_What is needed_
Please reproduce exactly the lines from the start of the records through the one containing "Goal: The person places", and nothing more.
((
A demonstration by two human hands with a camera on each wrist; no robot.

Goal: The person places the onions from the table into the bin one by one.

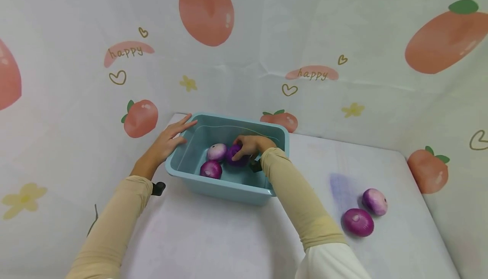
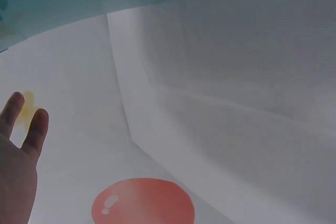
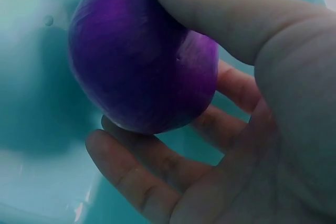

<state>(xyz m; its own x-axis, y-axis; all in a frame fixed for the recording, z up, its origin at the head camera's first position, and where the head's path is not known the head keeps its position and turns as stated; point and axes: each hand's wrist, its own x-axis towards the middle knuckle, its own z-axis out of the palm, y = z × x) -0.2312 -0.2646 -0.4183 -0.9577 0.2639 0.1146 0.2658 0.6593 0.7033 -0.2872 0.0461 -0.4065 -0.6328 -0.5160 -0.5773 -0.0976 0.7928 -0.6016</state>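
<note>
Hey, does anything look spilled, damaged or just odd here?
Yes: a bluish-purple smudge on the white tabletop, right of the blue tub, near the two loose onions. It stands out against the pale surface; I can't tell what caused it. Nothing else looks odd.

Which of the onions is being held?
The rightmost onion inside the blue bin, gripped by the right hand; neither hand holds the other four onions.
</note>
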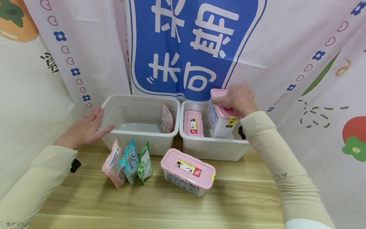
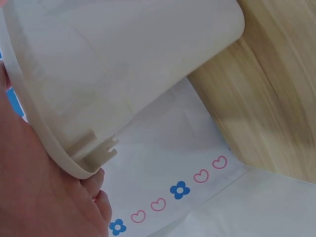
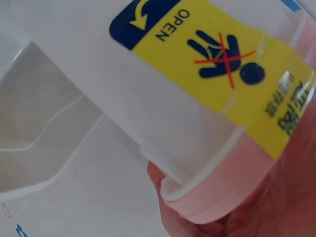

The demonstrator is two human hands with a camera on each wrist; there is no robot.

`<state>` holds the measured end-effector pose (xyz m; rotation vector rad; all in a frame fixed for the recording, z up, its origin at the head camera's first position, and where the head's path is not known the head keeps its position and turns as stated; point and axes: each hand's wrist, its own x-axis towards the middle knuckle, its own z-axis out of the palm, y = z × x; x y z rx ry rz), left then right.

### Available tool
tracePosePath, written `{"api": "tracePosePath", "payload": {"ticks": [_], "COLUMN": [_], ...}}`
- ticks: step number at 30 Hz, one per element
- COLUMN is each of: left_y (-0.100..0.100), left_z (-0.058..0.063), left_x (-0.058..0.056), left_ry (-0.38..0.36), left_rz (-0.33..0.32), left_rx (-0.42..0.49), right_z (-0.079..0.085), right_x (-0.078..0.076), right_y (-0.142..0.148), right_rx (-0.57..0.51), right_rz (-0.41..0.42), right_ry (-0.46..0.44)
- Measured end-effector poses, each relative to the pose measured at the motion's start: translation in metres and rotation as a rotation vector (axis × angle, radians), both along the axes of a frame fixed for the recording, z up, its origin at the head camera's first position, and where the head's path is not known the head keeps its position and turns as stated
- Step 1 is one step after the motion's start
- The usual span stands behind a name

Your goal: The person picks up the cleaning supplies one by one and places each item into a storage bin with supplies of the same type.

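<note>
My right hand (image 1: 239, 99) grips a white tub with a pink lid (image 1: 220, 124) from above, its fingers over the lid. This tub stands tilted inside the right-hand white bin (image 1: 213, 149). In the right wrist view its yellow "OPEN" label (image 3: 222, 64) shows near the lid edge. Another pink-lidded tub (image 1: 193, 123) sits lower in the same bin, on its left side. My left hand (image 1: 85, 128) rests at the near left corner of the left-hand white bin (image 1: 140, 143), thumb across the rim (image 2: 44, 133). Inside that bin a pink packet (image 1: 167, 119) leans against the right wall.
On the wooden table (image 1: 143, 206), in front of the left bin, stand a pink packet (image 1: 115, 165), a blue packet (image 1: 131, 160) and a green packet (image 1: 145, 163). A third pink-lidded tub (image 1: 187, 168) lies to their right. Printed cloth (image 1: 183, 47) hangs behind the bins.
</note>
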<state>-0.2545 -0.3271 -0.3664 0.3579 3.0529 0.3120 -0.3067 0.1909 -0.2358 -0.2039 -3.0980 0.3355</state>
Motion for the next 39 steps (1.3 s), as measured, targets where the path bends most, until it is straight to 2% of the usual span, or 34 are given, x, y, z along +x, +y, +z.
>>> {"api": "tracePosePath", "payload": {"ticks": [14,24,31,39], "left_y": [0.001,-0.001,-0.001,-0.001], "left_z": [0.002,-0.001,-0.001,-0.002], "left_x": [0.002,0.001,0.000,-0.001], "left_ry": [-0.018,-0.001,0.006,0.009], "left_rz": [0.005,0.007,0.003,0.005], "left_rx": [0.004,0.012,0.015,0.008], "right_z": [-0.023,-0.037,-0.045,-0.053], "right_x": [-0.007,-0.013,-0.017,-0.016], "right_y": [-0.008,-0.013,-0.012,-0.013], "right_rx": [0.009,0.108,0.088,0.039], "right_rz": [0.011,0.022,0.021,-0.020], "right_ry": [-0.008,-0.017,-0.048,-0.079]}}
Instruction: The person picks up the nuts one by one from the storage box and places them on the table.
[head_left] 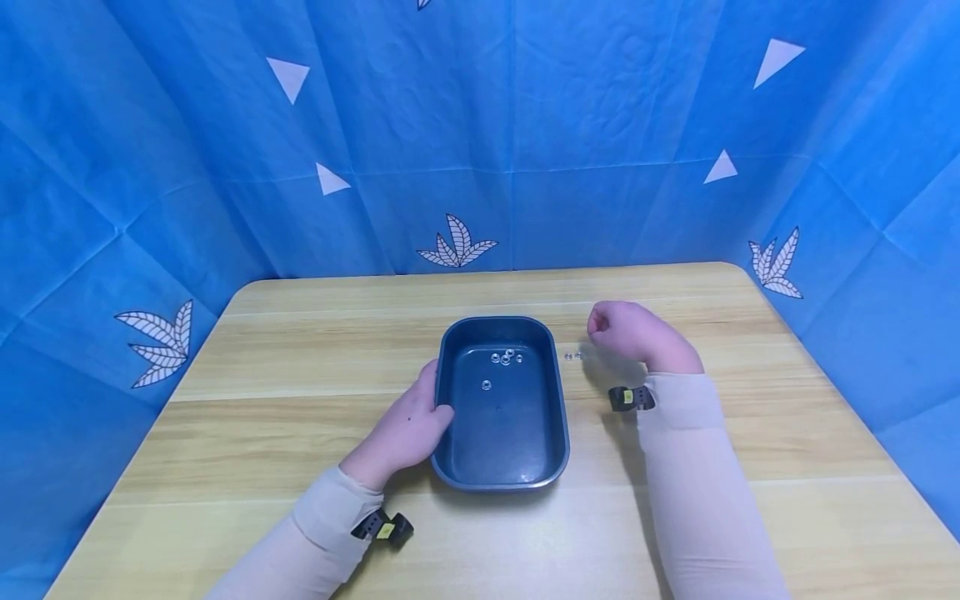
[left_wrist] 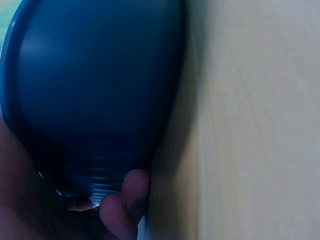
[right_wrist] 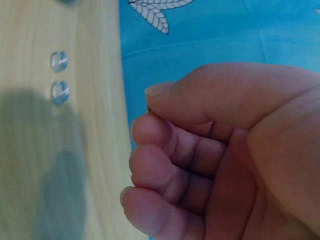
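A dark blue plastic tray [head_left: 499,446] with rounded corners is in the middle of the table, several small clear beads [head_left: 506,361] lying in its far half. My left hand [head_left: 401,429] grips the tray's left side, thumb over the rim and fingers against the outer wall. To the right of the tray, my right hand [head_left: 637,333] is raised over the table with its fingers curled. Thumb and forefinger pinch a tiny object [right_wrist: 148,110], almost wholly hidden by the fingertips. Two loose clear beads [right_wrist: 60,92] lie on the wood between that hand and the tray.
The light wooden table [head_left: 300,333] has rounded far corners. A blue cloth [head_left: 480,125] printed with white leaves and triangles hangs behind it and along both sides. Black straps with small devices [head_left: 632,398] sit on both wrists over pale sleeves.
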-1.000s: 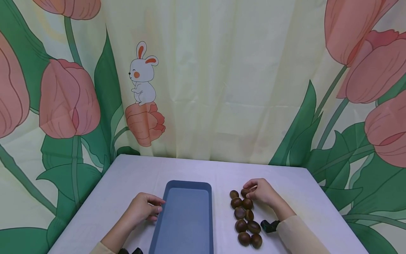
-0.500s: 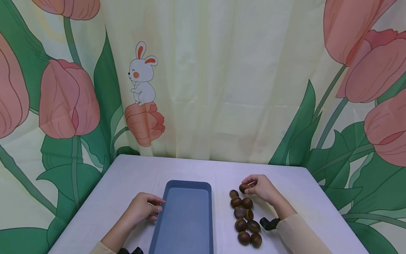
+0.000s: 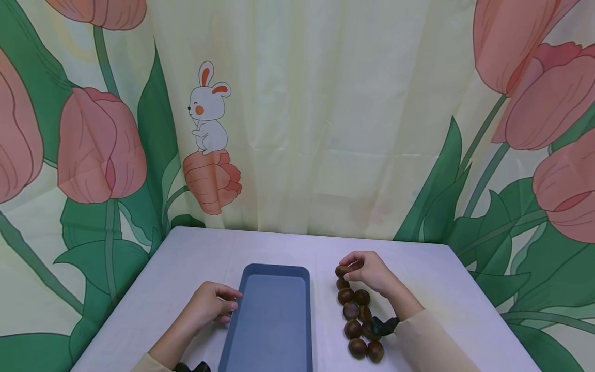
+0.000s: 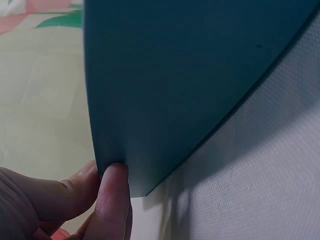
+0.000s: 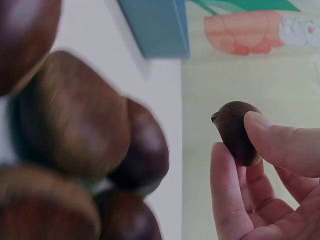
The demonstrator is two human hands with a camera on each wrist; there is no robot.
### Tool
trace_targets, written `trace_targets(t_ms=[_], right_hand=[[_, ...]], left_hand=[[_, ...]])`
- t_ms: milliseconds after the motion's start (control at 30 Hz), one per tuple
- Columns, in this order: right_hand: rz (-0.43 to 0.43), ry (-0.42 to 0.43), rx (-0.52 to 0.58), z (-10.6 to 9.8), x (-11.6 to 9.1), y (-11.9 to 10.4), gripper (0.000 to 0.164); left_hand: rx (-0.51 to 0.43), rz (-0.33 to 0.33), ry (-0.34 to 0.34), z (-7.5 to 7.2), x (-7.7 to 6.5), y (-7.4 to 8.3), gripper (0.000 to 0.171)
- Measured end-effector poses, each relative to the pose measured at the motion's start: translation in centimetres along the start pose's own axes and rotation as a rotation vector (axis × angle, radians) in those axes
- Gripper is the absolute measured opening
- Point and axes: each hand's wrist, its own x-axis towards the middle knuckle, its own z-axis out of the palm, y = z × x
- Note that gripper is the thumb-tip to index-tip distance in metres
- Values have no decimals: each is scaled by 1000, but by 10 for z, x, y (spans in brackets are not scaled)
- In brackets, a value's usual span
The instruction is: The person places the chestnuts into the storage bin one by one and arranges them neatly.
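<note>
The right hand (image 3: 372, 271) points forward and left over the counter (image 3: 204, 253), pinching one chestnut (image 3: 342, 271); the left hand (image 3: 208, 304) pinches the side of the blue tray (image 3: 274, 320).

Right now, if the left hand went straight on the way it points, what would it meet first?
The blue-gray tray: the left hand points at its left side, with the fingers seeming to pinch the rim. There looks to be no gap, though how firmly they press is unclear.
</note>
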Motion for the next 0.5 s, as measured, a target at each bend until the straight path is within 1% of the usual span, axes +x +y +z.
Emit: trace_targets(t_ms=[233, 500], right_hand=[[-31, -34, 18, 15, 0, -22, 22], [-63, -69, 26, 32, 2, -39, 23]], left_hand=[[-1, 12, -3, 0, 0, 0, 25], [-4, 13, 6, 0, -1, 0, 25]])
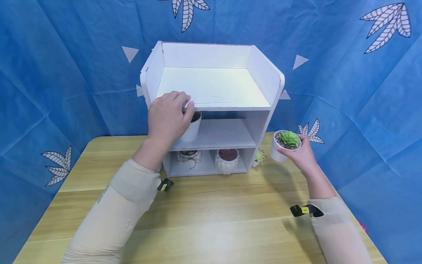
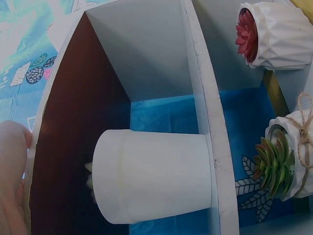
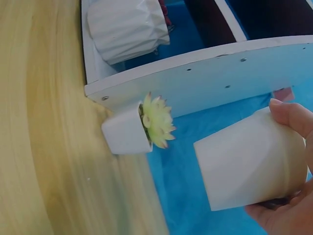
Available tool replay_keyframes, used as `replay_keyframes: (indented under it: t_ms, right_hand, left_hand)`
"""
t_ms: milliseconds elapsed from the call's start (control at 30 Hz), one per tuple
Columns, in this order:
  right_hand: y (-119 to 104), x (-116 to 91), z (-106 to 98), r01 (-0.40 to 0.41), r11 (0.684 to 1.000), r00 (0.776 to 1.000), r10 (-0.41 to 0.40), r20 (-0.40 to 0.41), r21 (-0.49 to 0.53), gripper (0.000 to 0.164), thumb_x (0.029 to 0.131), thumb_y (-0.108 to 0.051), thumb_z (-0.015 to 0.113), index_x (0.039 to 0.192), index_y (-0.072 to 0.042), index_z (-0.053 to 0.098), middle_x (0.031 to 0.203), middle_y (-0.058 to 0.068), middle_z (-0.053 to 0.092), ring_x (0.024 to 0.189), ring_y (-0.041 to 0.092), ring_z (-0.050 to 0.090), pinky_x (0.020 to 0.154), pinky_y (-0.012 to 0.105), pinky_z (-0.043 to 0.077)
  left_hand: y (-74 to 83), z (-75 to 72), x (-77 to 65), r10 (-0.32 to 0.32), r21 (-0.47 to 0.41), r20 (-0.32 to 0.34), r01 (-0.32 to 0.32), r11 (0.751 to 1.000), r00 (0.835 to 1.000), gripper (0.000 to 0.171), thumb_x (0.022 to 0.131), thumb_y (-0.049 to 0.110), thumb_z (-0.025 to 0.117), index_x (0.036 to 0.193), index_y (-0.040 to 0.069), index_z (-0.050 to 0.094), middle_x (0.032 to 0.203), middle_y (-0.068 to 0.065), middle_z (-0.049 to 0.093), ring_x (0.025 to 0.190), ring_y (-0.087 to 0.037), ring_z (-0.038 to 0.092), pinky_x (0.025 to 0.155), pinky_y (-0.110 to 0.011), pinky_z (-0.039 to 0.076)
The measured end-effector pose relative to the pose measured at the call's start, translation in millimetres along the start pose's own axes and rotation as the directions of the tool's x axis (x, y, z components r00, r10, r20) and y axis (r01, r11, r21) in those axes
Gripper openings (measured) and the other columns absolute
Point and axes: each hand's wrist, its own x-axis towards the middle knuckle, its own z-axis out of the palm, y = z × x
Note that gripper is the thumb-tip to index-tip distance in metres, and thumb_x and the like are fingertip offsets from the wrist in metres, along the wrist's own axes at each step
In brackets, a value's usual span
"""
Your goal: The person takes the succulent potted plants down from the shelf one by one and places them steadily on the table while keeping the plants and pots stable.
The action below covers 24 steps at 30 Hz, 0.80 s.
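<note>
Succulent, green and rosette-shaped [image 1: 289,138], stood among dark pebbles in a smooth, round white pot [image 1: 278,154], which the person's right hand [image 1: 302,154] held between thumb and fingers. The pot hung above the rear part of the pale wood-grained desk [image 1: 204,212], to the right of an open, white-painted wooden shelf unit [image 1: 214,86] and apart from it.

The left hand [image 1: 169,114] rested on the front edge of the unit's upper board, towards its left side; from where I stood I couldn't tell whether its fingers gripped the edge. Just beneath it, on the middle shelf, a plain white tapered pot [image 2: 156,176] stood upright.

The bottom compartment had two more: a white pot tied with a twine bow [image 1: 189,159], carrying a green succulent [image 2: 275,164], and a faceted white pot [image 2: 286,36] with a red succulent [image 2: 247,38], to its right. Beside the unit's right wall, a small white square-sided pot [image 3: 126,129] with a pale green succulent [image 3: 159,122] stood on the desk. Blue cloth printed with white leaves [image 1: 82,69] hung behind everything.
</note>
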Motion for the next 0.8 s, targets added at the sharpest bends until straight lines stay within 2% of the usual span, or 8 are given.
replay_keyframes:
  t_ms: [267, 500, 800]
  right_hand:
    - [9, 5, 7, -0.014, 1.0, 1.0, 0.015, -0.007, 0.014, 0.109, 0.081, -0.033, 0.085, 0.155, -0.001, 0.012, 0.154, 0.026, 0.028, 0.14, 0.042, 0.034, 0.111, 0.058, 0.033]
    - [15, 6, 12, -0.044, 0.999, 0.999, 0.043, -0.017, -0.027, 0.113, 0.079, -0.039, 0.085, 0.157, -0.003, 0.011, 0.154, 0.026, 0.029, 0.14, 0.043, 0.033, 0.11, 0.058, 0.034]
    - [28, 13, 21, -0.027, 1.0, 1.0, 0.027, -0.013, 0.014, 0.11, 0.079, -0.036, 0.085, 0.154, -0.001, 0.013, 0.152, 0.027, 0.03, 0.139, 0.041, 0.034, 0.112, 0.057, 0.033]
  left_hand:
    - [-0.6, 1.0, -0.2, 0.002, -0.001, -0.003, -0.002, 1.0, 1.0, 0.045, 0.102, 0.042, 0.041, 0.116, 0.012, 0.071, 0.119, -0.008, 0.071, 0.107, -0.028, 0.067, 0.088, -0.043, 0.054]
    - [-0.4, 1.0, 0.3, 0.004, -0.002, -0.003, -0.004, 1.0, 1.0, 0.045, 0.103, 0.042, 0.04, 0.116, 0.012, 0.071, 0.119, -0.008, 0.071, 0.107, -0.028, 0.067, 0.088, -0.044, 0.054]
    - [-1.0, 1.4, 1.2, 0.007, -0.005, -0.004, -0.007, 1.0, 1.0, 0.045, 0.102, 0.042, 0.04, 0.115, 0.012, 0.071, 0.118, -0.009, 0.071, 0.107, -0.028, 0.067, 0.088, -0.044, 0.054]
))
_Output of the task_
A demonstration by two human hands with a camera on each wrist; no robot.

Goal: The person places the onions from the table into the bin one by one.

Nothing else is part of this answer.